Animals Metaphors in Art

When revisiting my research statement from last year, I found myself returning to the ideas of care and failure within social sculpture. These themes continue to shape my practice and felt essential to include in my research paper. However, my section on animals in art grew too large for the word count and began to pull the paper away from its main focus. I removed it, but after simplifying and editing it, the section stands on its own and is worth sharing here.

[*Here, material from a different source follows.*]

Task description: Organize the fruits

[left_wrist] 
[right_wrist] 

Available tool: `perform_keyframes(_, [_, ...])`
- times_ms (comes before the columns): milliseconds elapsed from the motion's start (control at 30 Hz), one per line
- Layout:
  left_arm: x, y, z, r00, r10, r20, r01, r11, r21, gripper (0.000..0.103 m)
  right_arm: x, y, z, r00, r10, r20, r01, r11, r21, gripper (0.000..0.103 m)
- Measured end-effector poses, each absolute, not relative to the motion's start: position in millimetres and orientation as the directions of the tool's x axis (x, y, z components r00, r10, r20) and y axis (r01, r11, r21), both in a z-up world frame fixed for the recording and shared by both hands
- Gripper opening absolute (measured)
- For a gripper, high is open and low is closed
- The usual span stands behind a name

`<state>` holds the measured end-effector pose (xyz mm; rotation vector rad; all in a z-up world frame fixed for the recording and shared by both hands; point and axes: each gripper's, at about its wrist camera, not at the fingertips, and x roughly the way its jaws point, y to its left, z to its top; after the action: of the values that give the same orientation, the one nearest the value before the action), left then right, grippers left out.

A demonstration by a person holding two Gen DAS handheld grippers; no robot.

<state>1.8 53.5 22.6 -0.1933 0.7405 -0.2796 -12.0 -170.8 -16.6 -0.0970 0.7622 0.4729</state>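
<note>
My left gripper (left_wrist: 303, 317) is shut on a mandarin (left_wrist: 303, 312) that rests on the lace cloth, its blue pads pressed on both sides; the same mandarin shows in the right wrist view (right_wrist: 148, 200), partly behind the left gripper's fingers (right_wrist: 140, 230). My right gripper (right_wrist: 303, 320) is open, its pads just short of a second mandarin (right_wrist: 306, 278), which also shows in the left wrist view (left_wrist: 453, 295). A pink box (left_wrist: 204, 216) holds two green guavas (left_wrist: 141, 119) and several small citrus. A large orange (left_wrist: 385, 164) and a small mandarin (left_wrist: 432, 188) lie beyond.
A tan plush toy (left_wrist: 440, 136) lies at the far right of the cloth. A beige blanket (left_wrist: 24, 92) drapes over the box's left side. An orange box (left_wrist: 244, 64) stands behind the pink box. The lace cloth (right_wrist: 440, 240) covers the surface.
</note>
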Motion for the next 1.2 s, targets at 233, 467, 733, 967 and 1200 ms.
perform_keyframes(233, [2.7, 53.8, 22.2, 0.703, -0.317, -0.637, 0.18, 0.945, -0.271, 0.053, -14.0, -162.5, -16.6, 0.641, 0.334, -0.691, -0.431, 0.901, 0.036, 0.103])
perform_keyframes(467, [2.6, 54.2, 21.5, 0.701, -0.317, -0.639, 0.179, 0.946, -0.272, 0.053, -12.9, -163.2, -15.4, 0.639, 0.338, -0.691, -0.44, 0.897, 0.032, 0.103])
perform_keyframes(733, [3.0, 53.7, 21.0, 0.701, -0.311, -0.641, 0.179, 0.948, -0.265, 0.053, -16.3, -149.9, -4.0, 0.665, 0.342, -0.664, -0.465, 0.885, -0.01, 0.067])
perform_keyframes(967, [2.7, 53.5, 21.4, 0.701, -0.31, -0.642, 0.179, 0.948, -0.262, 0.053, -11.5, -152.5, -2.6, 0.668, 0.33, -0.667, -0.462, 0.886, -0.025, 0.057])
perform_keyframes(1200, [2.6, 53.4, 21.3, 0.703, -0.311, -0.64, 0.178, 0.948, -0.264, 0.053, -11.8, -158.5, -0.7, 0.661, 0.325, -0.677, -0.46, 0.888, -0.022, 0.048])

My interest in non-human metaphors comes from noticing how artists and writers use animals to express political tension, historical memory and emotional states that might otherwise be silenced. These strategies reveal relationships between power, vulnerability and resistance, and they raise questions about ethics and communication that deeply influence my practice.

Animals and Non-human Metaphors in the Work of Joseph Beuys and Tania Bruguera

Animals sit at the centre of Joseph Beuys’s practice, shaping his ideas on power, vulnerability and transformation. The coyote in I Like America and America Likes Me symbolised Indigenous people and the pre-colonial landscape. For Beuys, it embodied an idealised belief in the intelligence and vitality of the natural world. The coyote represented resistance to American imperialism during the Vietnam War and carried his hopes for future healing between cultures and species.

In How to Explain Pictures to a Dead Hare, Beuys moved slowly through the gallery with his face covered in honey and gold leaf, whispering explanations to the dead animal in his arms. The hare, associated with intuition, knowledge and resurrection, became a metaphor for what cannot be reached by rational language. Marina Abramović’s re-performance in 2005 affirmed the lasting resonance of this symbolic encounter between human and non-human life.

Where Beuys often turned to animals as partners in myth, intuition and healing, Tania Bruguera approaches them in relation to power, authority and political memory. Her interventions expose the structures that shape public life and the institutional spaces that maintain them.

In Tatlin’s Whisper 5, Bruguera used two mounted police officers and their horses to carry out crowd-control tactics inside Tate Modern. The horses were trained for authority and control and entered the space with an unmistakable sense of force. Their presence transformed the gallery from a site of passive viewing into a charged environment where visitors were physically steered, separated and confronted. The work made visible the techniques of state power, such as dispersal, redirection and intimidation, which usually operate outside cultural institutions.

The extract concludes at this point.